### Requirement
What is the number of lines in the material below that include the word "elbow"? Write that number and nothing more.

### Available data
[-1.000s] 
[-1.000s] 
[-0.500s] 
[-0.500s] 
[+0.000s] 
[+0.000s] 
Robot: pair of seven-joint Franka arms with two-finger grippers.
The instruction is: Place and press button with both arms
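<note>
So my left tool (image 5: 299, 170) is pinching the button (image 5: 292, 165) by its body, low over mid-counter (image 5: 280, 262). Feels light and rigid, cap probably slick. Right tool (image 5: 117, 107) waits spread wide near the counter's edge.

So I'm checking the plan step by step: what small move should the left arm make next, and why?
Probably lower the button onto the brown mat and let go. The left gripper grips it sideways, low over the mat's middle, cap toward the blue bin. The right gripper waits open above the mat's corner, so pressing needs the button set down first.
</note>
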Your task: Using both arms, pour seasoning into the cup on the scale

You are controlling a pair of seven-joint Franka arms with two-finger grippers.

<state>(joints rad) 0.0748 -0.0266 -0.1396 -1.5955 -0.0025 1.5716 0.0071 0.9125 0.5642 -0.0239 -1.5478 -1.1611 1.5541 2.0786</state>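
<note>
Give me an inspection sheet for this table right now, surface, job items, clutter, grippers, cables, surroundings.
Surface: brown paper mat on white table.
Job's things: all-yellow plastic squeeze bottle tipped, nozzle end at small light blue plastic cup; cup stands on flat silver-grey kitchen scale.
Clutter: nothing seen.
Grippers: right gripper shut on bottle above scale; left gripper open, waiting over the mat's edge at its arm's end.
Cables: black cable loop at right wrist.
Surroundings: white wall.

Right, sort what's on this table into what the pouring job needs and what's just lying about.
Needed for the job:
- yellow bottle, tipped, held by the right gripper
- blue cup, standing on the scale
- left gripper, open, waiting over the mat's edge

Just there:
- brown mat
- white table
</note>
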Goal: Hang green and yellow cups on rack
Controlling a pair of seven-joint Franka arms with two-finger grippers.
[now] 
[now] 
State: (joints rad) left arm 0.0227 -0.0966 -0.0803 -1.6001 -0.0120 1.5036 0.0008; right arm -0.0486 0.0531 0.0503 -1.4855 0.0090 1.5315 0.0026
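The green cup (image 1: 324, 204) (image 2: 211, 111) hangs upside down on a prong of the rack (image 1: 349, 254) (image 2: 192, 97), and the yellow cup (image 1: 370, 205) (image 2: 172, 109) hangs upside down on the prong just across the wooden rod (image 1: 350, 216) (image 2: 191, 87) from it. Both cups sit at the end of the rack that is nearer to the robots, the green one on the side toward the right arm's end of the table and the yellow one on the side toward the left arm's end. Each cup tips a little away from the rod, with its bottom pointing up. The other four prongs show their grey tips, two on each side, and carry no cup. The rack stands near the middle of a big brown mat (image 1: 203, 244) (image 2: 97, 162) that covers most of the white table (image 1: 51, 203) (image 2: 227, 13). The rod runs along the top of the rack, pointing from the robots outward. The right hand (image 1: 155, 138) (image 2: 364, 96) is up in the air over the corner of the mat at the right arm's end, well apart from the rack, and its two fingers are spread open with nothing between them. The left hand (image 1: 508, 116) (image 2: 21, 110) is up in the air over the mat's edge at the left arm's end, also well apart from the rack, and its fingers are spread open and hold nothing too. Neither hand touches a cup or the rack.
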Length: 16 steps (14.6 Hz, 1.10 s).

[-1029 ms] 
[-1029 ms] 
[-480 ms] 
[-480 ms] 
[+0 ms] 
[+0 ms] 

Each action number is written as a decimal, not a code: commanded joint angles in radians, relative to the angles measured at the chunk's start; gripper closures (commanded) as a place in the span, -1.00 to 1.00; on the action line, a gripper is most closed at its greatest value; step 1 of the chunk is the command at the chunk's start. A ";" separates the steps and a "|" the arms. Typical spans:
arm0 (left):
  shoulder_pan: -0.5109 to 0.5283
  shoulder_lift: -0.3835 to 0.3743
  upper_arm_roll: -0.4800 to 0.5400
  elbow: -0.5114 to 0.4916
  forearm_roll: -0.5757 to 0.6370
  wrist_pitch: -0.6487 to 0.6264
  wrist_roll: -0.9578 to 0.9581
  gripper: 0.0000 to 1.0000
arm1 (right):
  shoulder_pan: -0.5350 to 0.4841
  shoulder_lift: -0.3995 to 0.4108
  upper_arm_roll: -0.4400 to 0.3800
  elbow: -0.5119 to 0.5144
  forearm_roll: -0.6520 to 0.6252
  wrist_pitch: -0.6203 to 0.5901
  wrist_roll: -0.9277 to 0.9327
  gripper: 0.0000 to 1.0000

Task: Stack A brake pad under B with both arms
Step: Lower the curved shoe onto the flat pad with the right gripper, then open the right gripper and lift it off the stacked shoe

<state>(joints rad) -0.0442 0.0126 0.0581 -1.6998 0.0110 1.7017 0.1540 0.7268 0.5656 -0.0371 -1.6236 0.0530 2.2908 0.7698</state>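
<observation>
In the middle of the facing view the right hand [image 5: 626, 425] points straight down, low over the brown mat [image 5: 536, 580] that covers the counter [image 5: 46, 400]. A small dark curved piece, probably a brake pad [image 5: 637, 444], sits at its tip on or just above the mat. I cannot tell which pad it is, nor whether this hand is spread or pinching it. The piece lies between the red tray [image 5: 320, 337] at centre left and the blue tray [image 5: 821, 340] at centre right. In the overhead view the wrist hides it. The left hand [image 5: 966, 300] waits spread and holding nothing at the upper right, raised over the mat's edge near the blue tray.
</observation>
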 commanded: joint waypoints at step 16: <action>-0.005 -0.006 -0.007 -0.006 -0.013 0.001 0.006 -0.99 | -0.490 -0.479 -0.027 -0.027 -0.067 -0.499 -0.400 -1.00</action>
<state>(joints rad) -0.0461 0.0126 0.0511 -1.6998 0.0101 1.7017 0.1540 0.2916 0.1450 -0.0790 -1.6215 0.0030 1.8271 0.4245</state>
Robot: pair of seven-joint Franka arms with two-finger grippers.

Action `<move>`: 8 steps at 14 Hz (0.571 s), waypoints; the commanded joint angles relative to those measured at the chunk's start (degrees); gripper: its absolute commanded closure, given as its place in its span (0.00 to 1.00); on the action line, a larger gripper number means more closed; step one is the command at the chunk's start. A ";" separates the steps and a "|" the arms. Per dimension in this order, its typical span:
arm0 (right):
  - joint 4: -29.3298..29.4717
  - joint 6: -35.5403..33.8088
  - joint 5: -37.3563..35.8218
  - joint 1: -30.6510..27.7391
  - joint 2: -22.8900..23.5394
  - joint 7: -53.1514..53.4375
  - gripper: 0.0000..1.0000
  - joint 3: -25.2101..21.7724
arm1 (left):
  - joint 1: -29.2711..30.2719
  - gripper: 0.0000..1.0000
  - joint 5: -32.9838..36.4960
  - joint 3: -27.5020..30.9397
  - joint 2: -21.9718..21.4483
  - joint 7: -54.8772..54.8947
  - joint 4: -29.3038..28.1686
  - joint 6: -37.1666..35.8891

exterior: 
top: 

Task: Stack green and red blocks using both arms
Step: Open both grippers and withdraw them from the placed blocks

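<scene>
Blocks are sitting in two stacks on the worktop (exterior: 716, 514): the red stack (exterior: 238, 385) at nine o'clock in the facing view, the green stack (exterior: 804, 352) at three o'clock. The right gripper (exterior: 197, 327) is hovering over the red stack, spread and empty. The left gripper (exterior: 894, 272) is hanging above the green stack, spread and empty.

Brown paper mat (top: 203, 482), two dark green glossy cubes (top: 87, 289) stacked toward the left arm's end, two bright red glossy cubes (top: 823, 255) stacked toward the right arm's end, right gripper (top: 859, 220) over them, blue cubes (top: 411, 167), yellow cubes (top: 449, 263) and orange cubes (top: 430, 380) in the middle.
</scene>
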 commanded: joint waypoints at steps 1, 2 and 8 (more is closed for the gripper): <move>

### Expected output
2